Nowe okręty podwodne dla polskiej marynarki wojennej mogą być budowane przy udziale polskich stoczni i z uwzględnieniem zakładu w Szczecinie - mówi minister obrony narodowej Antoni Macierewicz.
- Szansa jest na bardzo wiele rzeczy, ale dopóki nie zostaną zakończone rokowania z potencjalnym współwykonawcą tych okrętów, nie chciałbym decydować, w której ze stoczni będą one ulokowane, ale na pewno bardzo istotna część produkcji okrętów podwodnych będzie realizowana w stoczniach polskich. Trudno jest mi sobie wyobrazić, żeby nie dotyczyło to także stoczni szczecińskich - wyjaśnia Antoni Macierewicz.

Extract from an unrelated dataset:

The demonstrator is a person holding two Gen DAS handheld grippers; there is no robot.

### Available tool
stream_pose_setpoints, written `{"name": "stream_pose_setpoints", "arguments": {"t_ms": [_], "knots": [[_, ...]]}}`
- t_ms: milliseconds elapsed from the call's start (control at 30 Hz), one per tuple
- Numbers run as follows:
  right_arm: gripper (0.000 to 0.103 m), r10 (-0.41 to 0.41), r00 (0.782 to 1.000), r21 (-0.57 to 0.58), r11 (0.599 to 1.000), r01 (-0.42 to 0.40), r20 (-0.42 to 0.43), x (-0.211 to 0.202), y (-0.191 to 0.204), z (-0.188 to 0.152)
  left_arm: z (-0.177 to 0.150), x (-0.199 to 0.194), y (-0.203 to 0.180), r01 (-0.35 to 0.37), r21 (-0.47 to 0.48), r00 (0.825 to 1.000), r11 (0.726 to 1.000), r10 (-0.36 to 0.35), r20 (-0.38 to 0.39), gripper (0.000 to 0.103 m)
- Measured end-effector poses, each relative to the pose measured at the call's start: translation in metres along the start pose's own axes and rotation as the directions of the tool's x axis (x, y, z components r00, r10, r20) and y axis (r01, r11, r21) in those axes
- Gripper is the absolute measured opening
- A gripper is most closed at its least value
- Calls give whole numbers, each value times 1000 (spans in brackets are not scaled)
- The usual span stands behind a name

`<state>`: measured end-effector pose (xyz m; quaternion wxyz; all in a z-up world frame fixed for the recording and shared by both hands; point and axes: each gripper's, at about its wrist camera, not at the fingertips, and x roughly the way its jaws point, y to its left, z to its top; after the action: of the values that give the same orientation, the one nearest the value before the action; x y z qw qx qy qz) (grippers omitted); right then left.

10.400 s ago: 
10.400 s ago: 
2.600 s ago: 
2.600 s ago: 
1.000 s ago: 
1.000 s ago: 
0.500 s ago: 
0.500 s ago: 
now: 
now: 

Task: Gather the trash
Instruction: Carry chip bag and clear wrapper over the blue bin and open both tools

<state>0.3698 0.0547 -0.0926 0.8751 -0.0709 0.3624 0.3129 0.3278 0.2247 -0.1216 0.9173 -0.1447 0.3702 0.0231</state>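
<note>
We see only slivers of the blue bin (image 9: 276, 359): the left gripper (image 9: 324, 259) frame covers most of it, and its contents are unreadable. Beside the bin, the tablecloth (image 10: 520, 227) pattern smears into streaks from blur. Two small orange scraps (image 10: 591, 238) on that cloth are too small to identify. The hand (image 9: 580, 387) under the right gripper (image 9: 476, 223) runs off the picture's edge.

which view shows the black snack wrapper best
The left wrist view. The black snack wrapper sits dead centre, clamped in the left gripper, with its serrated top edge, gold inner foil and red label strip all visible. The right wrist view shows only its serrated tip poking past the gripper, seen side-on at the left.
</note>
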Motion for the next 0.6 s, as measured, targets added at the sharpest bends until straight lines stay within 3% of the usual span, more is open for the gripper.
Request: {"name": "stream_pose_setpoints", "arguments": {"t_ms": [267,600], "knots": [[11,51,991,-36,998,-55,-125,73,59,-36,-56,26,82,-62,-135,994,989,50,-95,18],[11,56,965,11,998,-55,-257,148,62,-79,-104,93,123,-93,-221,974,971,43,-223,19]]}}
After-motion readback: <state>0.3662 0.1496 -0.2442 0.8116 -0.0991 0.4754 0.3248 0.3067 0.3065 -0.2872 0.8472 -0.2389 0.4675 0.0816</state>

MON w październiku ogłosiło przetarg na budowę trzech nowych okrętów podwodnych dla polskiej marynarki wojennej. Koszt inwestycji szacowany jest na 10 miliardów złotych. Zamawiane przez resort okręty mają być wyposażone w pociski manewrujące klasy woda-ziemia wystrzeliwane spod wody o zasięgu minimum 700 kilometrów. Ponadto muszą być zdolne do przebywania pod wodą bez wynurzania przez minimum dwa tygodnie.
O kontrakt ubiegają się firmy z Francji, Niemiec i Szwecji. Negocjacje trwają.